On node 0 totalpages: 32748
zone(0): 4096 pages.
zone(1): 28652 pages.
zone(2): 0 pages.
mapped APIC to ffffe000 (01222000)
Kernel command line: BOOT_IMAGE=Linux ro root=303
BOOT_FILE=/boot/linux-2.4.0
Initializing CPU#0
Detected 857.660 MHz processor.
Console: colour VGA+ 80x25
Calibrating delay loop... 1710.49 BogoMIPS
Memory: 126516k/130992k available (1378k kernel code, 4080k reserved, 91k
data, 188k init, 0k highmem)
Dentry-cache hash table entries: 16384 (order: 5, 131072 bytes)
Buffer-cache hash table entries: 4096 (order: 2, 16384 bytes)
Page-cache hash table entries: 32768 (order: 5, 131072 bytes)
Inode-cache hash table entries: 8192 (order: 4, 65536 bytes)
VFS: Diskquotas version dquot_6.4.0 initialized
CPU: Before vendor init, caps: 0183f9ff c1c7f9ff 00000000, vendor = 2
CPU: L1 I Cache: 64K (64 bytes/line), D cache 64K (64 bytes/line)
CPU: L2 Cache: 256K (64 bytes/line)
CPU: After vendor init, caps: 0183f9ff c1c7f9ff 00000000 00000000
CPU: After generic, caps: 0183f9ff c1c7f9ff 00000000 00000000
CPU: Common caps: 0183f9ff c1c7f9ff 00000000 00000000
CPU: AMD Athlon(tm) Processor stepping 02
Checking 'hlt' instruction... OK.
POSIX conformance testing by UNIFIX
mtrr: v1.37 (20001109) Richard Gooch ([email protected])

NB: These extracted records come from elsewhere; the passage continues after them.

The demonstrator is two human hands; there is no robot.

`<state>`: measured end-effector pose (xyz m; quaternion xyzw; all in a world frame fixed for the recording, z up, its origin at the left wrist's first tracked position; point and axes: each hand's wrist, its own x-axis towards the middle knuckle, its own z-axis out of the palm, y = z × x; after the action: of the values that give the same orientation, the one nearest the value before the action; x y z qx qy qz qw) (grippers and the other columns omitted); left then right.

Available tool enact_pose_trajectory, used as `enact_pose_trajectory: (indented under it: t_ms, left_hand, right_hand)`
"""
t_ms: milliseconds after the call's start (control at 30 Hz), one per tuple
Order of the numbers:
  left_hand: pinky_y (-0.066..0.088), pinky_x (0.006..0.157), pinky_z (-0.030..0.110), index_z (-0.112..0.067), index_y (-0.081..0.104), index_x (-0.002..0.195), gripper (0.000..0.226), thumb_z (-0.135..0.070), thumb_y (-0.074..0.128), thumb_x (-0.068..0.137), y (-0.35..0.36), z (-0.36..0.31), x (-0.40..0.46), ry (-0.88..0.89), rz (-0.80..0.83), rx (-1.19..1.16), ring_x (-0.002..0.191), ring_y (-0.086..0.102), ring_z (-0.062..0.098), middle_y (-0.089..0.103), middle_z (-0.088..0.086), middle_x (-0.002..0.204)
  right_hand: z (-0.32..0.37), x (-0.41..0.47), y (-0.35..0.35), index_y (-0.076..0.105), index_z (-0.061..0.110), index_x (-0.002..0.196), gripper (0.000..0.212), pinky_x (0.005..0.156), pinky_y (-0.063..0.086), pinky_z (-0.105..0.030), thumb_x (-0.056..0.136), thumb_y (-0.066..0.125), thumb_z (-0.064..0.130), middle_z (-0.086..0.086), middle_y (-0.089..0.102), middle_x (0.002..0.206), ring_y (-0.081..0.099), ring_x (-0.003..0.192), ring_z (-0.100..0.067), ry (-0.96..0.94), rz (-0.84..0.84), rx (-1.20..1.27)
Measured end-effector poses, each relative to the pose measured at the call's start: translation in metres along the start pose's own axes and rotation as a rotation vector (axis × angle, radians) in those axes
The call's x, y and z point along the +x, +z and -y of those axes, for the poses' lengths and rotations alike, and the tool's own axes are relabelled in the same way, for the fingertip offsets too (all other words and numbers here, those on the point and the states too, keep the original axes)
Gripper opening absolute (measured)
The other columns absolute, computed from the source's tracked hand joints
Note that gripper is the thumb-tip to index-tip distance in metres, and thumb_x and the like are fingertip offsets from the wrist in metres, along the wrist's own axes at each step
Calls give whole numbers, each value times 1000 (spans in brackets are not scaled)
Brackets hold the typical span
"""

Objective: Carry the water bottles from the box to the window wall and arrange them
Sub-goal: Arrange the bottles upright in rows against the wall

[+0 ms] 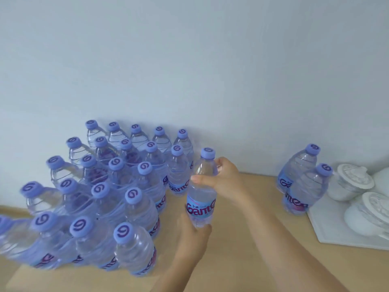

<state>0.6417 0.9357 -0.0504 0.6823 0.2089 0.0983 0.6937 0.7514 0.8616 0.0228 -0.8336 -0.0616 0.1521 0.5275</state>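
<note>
One clear water bottle (202, 193) with a purple cap and a blue-and-purple label stands upright just right of a packed block of several like bottles (109, 186), set in rows against the white wall. My right hand (223, 178) grips its shoulder below the cap, thumb across the front. My left hand (194, 233) holds its base from below. Two more bottles (303, 182) stand apart to the right, near the wall.
The bottles stand on a light wooden surface (242, 239). At the right lies a white tray (328, 226) with white lidded ceramic pots (353, 182). The white wall (210, 70) rises behind everything. The box is out of view.
</note>
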Motion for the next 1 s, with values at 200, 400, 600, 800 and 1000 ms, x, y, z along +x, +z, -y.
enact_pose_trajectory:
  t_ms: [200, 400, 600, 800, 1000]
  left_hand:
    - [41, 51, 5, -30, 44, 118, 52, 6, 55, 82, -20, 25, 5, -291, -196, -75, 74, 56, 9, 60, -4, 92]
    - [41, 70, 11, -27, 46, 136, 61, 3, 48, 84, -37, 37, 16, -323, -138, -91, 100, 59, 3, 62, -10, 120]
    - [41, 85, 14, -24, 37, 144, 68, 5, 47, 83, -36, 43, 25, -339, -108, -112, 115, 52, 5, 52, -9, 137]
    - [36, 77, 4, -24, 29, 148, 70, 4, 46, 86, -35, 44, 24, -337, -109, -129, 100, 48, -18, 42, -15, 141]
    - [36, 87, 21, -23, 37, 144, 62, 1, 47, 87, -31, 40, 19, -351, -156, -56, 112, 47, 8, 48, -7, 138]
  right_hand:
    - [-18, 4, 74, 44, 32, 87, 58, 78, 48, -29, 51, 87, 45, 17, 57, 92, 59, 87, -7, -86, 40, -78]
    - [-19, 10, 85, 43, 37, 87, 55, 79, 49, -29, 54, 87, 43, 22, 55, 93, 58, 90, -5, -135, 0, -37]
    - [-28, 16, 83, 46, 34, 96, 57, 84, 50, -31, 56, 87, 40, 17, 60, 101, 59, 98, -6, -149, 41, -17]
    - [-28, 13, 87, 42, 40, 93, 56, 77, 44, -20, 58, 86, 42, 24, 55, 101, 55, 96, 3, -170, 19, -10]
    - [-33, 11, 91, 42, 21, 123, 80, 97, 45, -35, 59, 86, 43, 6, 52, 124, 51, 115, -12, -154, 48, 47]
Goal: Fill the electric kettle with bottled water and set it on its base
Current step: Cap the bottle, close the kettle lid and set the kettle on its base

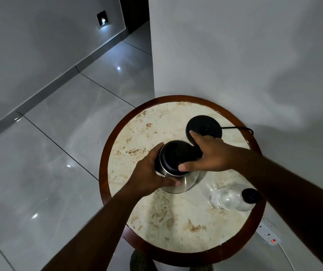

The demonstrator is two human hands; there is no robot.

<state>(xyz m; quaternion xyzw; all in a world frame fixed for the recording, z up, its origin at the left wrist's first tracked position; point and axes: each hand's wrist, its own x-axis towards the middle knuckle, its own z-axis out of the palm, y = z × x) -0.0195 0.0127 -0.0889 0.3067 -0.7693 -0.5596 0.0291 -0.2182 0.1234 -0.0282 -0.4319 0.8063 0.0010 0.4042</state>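
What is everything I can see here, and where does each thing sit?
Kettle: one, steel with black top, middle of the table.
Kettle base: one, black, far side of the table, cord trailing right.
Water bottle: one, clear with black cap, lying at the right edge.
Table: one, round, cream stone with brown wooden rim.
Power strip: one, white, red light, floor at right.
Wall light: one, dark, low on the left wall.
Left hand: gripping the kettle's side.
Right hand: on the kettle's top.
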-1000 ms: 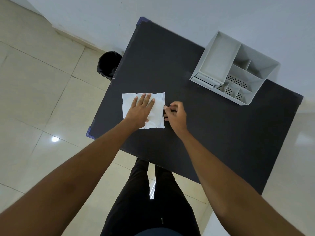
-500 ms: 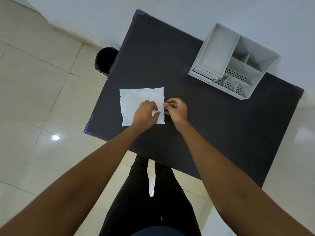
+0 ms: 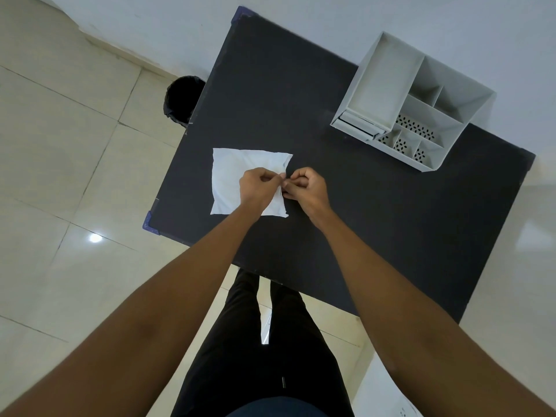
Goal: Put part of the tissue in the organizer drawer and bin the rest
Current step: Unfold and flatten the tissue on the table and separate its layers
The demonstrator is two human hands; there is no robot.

mtrr: detected mtrr type: Intel
PCI: PCI BIOS revision 2.10 entry at 0xf10f0, last bus=1
PCI: Using configuration type 1
PCI: Probing PCI hardware
Unknown bridge resource 0: assuming transparent
Unknown bridge resource 1: assuming transparent
Unknown bridge resource 2: assuming transparent
PCI: Using IRQ router VIA [1106/0686] at 00:04.0
Linux NET4.0 for Linux 2.4
Based upon Swansea University Computer Society NET3.039
Starting kswapd v1.8
Detected PS/2 Mouse Port.
pty: 256 Unix98 ptys configured
RAMDISK driver initialized: 16 RAM disks of 16384K size 1024 blocksize
loop: enabling 8 loop devices
Uniform Multi-Platform E-IDE driver Revision: 6.31
ide: Assuming 33MHz system bus speed for PIO modes; override with
idebus=xx
VP_IDE: IDE controller on PCI bus 00 dev 21
VP_IDE: chipset revision 16
VP_IDE: not 100% native mode: will probe irqs later
ide0: BM-DMA at 0xd800-0xd807, BIOS settings: hda:DMA, hdb:pio
ide1: BM-DMA at 0xd808-0xd80f, BIOS settings: hdc:DMA, hdd:DMA
PDC20267: IDE controller on PCI bus 00 dev 58
PDC20267: chipset revision 2
PDC20267: not 100% native mode: will probe irqs later
PDC20267: (U)DMA Burst Bit ENABLED Primary PCI Mode Secondary PCI Mode.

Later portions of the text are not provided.